Exercise prompt ▸
Find each line of the entries with the string "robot", please, and copy it.

Stored data Block Start

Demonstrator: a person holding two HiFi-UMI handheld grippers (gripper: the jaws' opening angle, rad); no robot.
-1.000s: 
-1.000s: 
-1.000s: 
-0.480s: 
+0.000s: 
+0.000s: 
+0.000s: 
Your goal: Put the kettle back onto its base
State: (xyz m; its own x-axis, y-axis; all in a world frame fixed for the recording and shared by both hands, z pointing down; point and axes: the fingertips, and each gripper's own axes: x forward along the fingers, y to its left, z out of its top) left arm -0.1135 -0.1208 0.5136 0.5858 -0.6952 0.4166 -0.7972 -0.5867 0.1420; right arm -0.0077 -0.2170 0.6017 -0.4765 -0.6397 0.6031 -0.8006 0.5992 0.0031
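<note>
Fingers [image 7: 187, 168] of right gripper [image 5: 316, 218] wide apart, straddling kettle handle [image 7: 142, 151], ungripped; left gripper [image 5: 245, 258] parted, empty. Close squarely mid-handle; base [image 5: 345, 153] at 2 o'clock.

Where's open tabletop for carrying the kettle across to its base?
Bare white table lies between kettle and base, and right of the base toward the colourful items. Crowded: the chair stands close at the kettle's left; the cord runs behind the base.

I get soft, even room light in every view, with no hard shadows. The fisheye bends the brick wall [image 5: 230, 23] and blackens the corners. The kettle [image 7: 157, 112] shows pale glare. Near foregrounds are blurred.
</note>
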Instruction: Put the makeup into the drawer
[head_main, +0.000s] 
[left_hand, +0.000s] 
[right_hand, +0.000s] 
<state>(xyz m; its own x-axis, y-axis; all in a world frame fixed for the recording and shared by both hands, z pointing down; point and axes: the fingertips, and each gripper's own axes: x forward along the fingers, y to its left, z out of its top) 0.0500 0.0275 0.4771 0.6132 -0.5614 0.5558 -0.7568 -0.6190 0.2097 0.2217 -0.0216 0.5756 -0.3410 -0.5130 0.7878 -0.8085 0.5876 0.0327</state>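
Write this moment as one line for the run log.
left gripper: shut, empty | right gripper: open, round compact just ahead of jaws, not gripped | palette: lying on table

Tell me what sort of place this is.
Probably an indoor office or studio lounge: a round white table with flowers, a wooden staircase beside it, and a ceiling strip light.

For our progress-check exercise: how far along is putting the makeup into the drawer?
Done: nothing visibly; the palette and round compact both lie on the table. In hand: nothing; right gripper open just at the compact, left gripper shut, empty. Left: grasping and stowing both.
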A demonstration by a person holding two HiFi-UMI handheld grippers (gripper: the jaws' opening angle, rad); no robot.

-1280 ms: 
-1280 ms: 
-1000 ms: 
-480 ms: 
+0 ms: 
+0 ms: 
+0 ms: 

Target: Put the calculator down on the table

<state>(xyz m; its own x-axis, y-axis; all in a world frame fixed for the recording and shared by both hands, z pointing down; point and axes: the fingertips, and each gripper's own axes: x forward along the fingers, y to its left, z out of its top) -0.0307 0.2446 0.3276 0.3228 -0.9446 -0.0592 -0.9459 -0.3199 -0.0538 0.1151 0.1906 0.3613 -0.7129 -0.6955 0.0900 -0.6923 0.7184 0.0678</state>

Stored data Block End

Written solution ▸
Demonstrator: a person holding two HiFi-UMI handheld grippers (gripper: the jaws' opening angle, rad); no robot.
A demonstration by a person holding two HiFi-UMI handheld grippers (gripper: the jaws' opening angle, rad); no robot.

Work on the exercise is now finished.